An acceptable answer contains each line of the material, unchanged.

::::::::

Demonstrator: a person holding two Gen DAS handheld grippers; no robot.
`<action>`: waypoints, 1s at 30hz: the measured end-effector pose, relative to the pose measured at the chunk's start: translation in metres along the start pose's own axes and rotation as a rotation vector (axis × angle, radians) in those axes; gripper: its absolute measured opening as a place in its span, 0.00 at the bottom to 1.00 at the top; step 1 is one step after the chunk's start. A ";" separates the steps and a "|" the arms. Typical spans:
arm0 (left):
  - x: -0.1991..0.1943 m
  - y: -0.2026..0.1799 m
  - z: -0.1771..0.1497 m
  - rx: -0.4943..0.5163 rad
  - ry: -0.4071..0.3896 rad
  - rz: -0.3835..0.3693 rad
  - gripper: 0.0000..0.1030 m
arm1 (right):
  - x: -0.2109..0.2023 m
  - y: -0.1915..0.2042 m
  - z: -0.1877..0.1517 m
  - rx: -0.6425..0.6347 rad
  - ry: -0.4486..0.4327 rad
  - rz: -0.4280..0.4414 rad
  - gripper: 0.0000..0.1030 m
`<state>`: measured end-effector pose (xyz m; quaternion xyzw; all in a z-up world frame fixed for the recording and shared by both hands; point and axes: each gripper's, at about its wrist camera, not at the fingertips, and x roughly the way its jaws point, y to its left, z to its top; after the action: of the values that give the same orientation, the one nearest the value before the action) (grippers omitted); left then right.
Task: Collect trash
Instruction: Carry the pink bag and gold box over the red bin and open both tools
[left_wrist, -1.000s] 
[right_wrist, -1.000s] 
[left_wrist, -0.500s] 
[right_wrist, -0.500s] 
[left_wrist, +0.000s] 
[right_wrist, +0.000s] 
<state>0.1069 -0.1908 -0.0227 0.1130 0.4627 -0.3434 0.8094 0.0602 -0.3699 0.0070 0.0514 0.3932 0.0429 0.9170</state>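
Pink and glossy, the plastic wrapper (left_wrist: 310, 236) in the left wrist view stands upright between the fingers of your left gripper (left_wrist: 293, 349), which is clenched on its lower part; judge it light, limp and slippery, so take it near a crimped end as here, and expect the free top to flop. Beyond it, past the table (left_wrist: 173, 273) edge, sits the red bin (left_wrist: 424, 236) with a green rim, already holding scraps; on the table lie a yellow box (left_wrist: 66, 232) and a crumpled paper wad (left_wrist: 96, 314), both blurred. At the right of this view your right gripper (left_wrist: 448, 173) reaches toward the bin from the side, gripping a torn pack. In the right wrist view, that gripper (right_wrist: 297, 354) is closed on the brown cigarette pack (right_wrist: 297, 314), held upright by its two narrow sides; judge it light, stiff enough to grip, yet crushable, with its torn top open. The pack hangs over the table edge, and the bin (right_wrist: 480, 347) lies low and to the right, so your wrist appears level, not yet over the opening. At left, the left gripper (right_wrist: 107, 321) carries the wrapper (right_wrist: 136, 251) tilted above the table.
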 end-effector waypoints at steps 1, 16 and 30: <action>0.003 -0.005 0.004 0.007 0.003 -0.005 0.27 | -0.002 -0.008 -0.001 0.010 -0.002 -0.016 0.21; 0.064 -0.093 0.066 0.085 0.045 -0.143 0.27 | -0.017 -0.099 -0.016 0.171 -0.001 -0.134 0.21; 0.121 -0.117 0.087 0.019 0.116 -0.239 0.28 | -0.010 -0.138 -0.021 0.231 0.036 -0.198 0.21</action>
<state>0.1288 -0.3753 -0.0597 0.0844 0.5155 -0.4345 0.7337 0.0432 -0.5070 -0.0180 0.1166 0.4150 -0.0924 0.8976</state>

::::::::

** Exercise response **
Demonstrator: a person holding two Gen DAS handheld grippers; no robot.
`<action>`: waypoints, 1s at 30hz: the measured end-effector pose, relative to the pose measured at the chunk's start: translation in metres along the start pose's own axes and rotation as a rotation vector (axis × angle, radians) in those axes; gripper: its absolute measured opening as a place in its span, 0.00 at the bottom to 1.00 at the top; step 1 is one step after the chunk's start. A ";" separates the steps and a "|" the arms. Typical spans:
arm0 (left):
  - x: -0.1991..0.1943 m
  - y: -0.2026..0.1799 m
  - z: -0.1771..0.1497 m
  - rx: -0.4943..0.5163 rad
  - ry: -0.4071..0.3896 rad
  - rz: -0.3835..0.3693 rad
  - gripper: 0.0000..0.1030 m
arm1 (right):
  - x: -0.2109..0.2023 m
  - y: -0.1915..0.2042 m
  - z: -0.1877..0.1517 m
  - rx: -0.6425..0.6347 rad
  - ry: -0.4486..0.4327 rad
  - rz: -0.4280..0.4414 rad
  - gripper: 0.0000..0.1030 m
`<state>`: measured end-effector pose (xyz m; quaternion xyzw; all in a z-up world frame fixed for the recording and shared by both hands; point and axes: each gripper's, at about its wrist camera, not at the fingertips, and x roughly the way its jaws point, y to its left, z to its top; after the action: of the values that give the same orientation, the one nearest the value before the action) (grippers omitted); left then right.
Task: Collect trash
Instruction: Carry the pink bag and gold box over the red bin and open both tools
[left_wrist, -1.000s] 
[right_wrist, -1.000s] 
[left_wrist, -0.500s] 
[right_wrist, -0.500s] 
[left_wrist, +0.000s] 
[right_wrist, +0.000s] 
<state>0.1069 -0.1908 -0.0227 0.1130 0.4627 -0.3434 0.8094 0.0602 -0.3699 0.0070 0.0514 0.3932 0.0429 0.9170</state>
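Pink and glossy, the plastic wrapper (left_wrist: 310, 236) in the left wrist view stands upright between the fingers of your left gripper (left_wrist: 293, 349), which is clenched on its lower part; judge it light, limp and slippery, so take it near a crimped end as here, and expect the free top to flop. Beyond it, past the table (left_wrist: 173, 273) edge, sits the red bin (left_wrist: 424, 236) with a green rim, already holding scraps; on the table lie a yellow box (left_wrist: 66, 232) and a crumpled paper wad (left_wrist: 96, 314), both blurred. At the right of this view your right gripper (left_wrist: 448, 173) reaches toward the bin from the side, gripping a torn pack. In the right wrist view, that gripper (right_wrist: 297, 354) is closed on the brown cigarette pack (right_wrist: 297, 314), held upright by its two narrow sides; judge it light, stiff enough to grip, yet crushable, with its torn top open. The pack hangs over the table edge, and the bin (right_wrist: 480, 347) lies low and to the right, so your wrist appears level, not yet over the opening. At left, the left gripper (right_wrist: 107, 321) carries the wrapper (right_wrist: 136, 251) tilted above the table.
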 end-effector waypoints at steps 1, 16 and 30: <action>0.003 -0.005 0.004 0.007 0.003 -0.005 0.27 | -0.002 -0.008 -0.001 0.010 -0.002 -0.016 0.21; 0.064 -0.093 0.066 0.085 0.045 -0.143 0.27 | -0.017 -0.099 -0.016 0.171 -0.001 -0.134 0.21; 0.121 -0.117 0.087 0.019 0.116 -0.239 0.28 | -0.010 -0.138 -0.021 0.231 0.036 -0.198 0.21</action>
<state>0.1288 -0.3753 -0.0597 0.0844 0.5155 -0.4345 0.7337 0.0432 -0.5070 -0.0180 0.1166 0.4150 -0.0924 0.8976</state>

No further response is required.